= WHAT THE TASK ASKS =
All that is wanted is the lines from the first line of the listing below through the line containing "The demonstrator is", written out exactly with pictures left out.

------------------------

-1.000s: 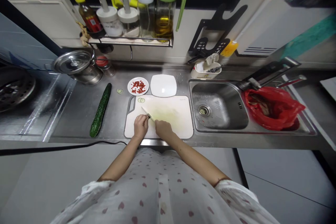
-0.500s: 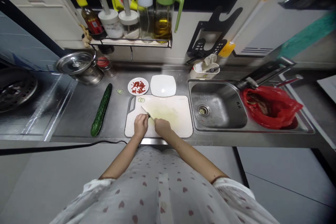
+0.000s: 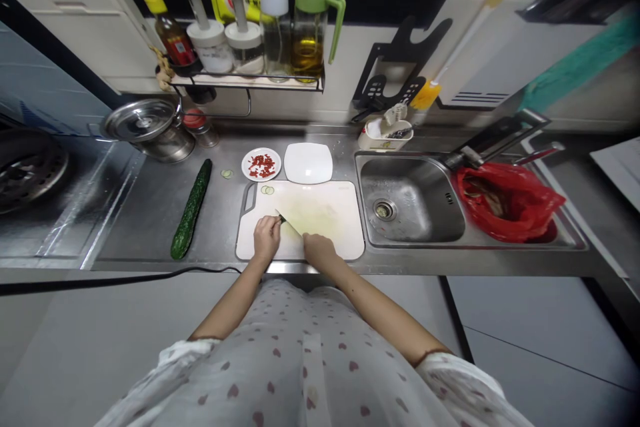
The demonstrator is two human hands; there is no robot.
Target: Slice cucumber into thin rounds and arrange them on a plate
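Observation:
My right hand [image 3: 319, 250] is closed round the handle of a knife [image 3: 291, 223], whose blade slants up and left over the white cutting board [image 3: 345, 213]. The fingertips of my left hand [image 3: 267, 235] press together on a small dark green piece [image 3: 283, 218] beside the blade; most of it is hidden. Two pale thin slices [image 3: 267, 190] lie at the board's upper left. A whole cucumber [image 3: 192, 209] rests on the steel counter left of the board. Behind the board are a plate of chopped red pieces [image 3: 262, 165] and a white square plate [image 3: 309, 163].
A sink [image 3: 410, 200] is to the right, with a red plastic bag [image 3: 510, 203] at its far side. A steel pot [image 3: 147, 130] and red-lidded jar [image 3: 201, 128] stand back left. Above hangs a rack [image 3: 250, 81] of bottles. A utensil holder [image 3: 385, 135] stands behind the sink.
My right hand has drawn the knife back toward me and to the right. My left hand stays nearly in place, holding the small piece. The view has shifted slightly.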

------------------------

= ANSWER SPACE =
-1.000s: 
-0.500s: 
+0.000s: 
The demonstrator is two human hands; there is no robot.

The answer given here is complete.